» Your objective: Within the entries below, please retype exactly the lines starting with the line that has "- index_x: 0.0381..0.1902" and going on through the line that has "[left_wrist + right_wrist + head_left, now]", but not the pictures.
+--
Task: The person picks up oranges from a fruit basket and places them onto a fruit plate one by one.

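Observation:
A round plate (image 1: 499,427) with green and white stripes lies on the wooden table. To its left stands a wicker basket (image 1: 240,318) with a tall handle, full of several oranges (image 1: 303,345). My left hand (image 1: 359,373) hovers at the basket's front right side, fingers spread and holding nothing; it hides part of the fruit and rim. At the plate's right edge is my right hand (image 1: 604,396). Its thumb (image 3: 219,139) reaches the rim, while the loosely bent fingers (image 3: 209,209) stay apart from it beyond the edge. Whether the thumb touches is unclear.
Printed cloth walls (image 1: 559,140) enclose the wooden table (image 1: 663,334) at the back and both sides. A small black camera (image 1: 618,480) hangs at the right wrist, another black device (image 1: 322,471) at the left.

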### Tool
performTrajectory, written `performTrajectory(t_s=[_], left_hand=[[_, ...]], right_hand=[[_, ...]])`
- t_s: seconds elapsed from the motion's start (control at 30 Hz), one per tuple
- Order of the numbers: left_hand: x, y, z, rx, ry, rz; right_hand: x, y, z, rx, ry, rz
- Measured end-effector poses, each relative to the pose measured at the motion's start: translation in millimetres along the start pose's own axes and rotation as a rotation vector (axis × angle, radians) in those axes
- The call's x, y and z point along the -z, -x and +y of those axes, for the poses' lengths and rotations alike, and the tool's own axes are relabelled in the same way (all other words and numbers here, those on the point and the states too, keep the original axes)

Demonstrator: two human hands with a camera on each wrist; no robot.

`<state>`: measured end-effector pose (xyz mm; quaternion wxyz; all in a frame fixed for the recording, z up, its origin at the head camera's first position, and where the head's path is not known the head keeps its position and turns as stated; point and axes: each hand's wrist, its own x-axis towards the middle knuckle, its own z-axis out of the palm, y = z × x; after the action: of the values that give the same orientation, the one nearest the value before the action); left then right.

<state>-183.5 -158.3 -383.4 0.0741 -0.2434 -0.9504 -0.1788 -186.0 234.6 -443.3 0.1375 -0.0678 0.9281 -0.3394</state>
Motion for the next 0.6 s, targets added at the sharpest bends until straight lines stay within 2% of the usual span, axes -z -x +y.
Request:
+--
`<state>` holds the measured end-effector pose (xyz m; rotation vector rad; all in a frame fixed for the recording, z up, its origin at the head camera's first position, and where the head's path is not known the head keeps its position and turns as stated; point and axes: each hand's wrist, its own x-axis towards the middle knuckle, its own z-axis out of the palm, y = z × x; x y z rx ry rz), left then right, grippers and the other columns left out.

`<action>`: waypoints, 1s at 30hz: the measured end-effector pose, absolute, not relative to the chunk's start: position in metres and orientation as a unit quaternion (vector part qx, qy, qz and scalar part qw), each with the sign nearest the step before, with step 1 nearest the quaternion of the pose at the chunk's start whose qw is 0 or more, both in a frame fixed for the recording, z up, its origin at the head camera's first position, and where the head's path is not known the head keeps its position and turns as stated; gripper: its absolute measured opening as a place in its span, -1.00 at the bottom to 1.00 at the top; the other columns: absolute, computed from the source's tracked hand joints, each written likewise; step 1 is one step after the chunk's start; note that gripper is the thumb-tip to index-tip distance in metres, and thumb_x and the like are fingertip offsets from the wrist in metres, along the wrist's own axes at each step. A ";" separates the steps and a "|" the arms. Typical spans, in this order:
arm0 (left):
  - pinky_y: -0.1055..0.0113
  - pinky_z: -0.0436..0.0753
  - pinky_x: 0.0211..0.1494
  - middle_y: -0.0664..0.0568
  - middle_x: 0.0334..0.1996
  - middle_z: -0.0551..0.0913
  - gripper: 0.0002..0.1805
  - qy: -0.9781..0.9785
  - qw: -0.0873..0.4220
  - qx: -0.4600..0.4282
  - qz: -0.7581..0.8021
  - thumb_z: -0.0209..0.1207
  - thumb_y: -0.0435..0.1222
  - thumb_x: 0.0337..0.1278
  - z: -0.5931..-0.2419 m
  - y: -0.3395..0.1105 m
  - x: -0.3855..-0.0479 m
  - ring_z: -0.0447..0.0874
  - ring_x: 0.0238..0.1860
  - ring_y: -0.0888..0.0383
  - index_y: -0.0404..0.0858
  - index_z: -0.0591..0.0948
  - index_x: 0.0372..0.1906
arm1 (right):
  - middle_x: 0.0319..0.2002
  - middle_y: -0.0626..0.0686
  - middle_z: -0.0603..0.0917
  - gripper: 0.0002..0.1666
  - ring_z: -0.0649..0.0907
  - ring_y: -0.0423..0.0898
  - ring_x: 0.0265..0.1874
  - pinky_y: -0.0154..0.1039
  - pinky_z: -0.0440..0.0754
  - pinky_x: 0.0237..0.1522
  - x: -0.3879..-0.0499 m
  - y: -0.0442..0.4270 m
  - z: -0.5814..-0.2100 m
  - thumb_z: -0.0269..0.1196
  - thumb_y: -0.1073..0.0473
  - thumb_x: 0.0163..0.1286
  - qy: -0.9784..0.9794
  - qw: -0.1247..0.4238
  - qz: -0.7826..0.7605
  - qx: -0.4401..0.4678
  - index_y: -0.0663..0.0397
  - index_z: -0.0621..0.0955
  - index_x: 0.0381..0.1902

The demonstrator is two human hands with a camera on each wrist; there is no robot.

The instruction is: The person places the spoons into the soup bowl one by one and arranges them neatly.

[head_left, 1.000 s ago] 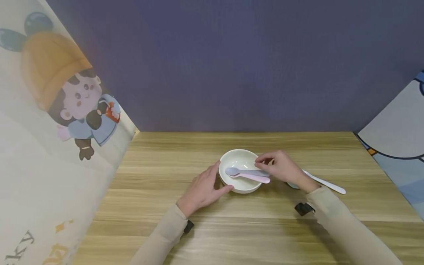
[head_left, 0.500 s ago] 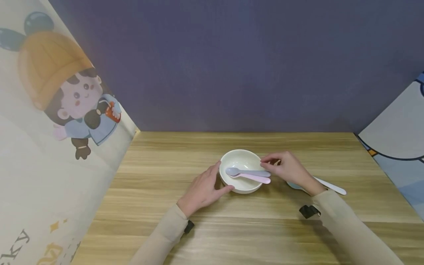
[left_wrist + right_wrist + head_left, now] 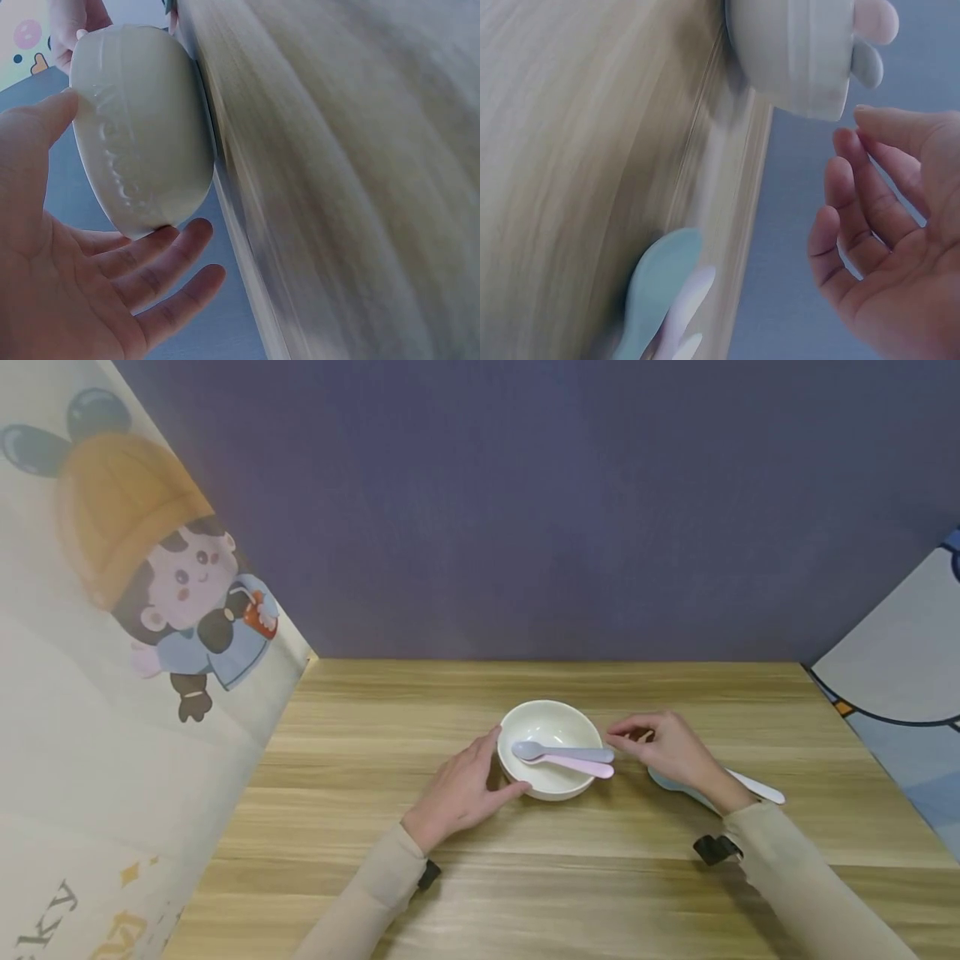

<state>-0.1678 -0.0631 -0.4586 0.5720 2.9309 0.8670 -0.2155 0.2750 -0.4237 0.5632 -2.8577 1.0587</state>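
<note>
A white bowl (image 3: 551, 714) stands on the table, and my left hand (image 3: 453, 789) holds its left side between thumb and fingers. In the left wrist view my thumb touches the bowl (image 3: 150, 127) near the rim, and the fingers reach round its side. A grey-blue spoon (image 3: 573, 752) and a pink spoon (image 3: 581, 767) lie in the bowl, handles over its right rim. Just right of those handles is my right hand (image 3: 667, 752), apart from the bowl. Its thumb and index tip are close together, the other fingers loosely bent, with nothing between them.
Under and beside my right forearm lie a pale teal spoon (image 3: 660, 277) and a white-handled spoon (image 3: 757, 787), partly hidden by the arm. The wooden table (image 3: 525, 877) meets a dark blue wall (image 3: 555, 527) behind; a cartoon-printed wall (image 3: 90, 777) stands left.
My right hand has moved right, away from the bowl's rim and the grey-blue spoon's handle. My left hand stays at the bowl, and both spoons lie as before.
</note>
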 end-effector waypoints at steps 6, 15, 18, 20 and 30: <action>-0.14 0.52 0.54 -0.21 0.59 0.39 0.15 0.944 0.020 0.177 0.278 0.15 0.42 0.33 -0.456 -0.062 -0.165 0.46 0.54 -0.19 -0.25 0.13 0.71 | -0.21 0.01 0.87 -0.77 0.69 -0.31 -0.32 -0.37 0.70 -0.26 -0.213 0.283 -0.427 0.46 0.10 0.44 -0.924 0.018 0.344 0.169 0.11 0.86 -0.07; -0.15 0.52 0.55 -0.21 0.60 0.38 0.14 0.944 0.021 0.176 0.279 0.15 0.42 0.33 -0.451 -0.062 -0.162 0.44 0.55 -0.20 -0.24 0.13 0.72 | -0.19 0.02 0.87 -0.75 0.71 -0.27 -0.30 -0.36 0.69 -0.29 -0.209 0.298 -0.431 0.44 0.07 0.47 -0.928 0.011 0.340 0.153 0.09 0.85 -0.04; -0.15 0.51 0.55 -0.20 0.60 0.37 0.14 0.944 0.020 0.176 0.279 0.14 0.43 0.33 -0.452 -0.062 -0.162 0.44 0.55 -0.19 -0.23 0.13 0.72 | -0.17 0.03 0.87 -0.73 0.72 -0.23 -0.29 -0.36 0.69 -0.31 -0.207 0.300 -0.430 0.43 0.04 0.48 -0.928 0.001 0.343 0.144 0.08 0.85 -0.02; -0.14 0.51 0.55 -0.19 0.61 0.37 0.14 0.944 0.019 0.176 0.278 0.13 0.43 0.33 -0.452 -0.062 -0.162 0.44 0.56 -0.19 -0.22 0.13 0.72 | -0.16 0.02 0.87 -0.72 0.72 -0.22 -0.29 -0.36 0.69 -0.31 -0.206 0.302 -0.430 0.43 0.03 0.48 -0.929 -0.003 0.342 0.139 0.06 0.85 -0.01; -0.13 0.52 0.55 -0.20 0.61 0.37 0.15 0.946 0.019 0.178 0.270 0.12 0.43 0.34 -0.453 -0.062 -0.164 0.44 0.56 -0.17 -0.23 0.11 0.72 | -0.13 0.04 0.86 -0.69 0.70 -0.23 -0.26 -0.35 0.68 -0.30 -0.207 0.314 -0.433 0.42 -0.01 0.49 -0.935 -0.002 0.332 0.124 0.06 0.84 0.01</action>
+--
» Answer section:
  - index_x: 0.0381..0.1902

The demonstrator is two human hands with a camera on each wrist; there is no robot.

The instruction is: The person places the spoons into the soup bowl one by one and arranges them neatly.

[head_left, 1.000 s ago] 
[head_left, 0.500 s ago] 
[left_wrist + right_wrist + head_left, now] 

This concludes the output for the exercise.